ANTHOLOGIES of quotes, anecdotes, and aphorisms seem made for the 1990s. Who, after all, has time to read the authors' works in their entirety? Better to enjoy the bons mots harvested by some poor soul who's slogged his way through the originals to find the morsels worth savoring. Such people deserve credit. There's an art in selecting a good passage from a longer work. First, it must stand on its own, read as though written just for those of us who enjoy our reading in bite-sized portions. Second, it must make its point at one jab, evoking humor, pathos, insight, or wit.
Perhaps a good anecdote shares a quality with the short poem. We bring to the tidbit our own experience and automatically sketch in the missing elements. We imagine we know all of what the writer intended. And since the experience is ours, not the writer's, who's to say we're wrong?

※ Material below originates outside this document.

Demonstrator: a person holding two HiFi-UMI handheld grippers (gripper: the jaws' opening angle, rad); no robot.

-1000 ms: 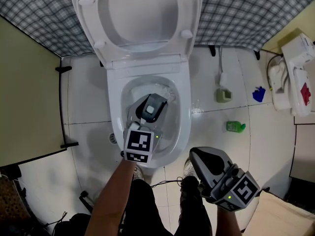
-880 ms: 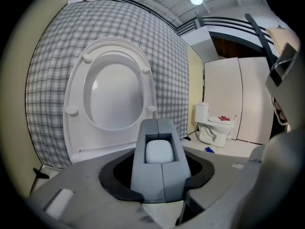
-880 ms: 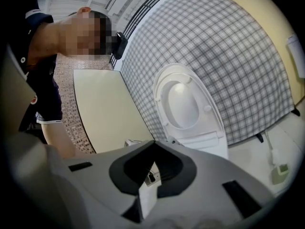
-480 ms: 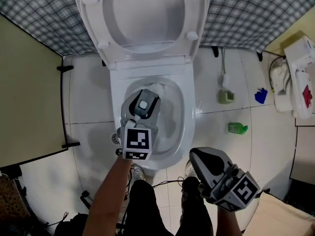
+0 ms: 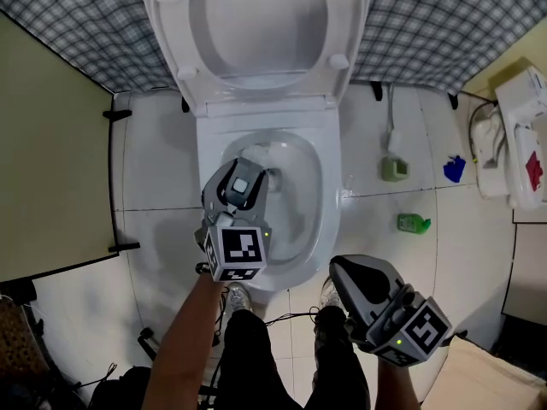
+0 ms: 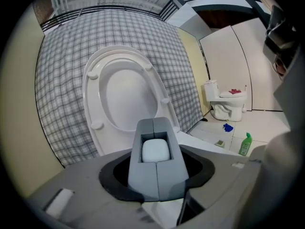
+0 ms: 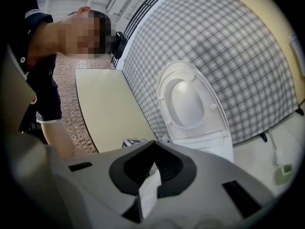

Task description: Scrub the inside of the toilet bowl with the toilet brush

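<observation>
Tongs status: the left tongs (image 5: 242,180) are clenched on the toilet brush (image 6: 156,151), whose rounded white handle end is seen framed between the two closed jaws in the left gripper view. The right tongs (image 5: 342,271) are closed with nothing between the jaws; they are held low at the right of the head view, well apart from the toilet and above the person's shoes.

The left tongs are positioned over the toilet bowl (image 5: 328,196), above the left half of the opening, and are angled downward into it. The brush is directed from the tongs into the bowl; a pale form is visible just beyond the jaw tips near the rear of the bowl, but the brush head cannot be made out clearly.

The seat and lid (image 5: 256,24) are raised upright against a checked wall covering (image 5: 77,24). On the white tiled floor (image 5: 154,169) to the right of the toilet, a green bottle (image 5: 410,222) is lying and a blue object (image 5: 452,168) is located farther right, both well apart from the bowl.
</observation>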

What more fertile field could there be for an anecdote-gatherer than Americans themselves? Particularly now, at a corner in history, when the last lonely superpower is (yet again) in search of its identity. The fact that trying to sum up America in any text, short or long, is impossible doesn't mean it isn't worthwhile. Reading the passages on this page consecutively produces the effect of echo upon echo, each building on the last until a meaningful sound is heard, perhaps short of understanding, but still, I think, rewarding.

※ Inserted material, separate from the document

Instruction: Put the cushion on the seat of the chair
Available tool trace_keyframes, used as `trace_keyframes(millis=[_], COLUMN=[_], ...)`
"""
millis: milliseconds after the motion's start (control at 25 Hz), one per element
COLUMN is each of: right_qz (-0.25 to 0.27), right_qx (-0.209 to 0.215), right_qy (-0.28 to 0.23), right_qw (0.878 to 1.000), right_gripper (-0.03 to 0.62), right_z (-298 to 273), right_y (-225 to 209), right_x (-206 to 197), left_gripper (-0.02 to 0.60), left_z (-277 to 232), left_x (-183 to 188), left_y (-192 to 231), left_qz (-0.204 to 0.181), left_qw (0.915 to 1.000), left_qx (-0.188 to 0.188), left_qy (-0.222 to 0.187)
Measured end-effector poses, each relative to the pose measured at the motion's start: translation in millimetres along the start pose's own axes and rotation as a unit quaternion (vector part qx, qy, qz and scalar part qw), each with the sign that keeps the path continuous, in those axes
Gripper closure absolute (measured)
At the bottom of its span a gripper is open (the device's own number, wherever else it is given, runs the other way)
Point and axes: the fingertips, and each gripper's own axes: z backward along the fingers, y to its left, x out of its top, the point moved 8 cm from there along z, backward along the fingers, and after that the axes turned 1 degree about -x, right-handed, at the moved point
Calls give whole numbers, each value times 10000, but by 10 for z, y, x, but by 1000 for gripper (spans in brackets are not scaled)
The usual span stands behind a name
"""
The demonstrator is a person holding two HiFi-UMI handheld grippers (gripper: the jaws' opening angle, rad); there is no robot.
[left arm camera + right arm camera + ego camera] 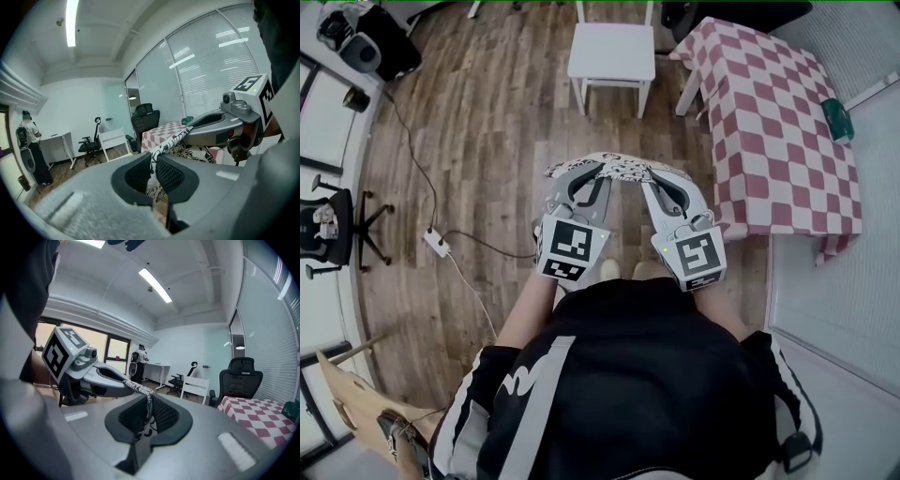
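Two units, left gripper (152, 163) and right gripper (149, 405), each clenched on cushion (619, 168) spanning between them; chair (612, 52) ahead.

I count two grippers in my hands, my left gripper (153, 164) and my right gripper (149, 404), and one patterned cushion (622, 167). There is one white chair (612, 52), one checked table (778, 131), one green thing (837, 119), one power strip (437, 243) and one white desk (58, 137). Black office chairs number two: the small office chair (91, 143) and the tall office chair (144, 119). One person (29, 140) stands far off.
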Motion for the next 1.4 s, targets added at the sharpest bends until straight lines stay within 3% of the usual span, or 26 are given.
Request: trace_keyframes(millis=[480,1400], right_qz=[20,175], right_qx=[-60,236], right_qy=[214,489], right_qw=[9998,9984], right_gripper=[582,582], right_z=[-213,-1345], right_y=[19,-1090], right_x=[-66,-284], left_gripper=[566,565], left_z=[-114,-1438], left_x=[-146,-138], left_y=[184,887], left_qz=[-53,4], left_qw=[9998,9988], left_qx=[-177,-73], left_qy=[120,494])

The excerpts below are a sample from the book ``Americans: The View From Abroad.'' To me, they read like postcards from America's friends and skeptics around the world.
British journalist Alistair Cooke on the Grand Canyon:
We walked out onto a terrace, and there it was: the biggest hole on earth, thirteen miles from rim to rim, two miles deep, down a hellish immensity to a trickling river. And a silence as absolute as death.... Travel writers usually announce that something is indescribable and then proceed to writhe through inadequate descriptions. I won't be caught in this trap. No matter how many home movies you've seen of it, or colored centerfolds, the thing itself is beyond human experience.... We marched a mile or two along the rim and watched the sun go over, and the mile-long shadows shifting across layer after layer of red and purple and yellow mesas the size of cities.... When all the empires are dust, it will be there, with the little hawks and the big buzzards wheeling and gliding to the end of time.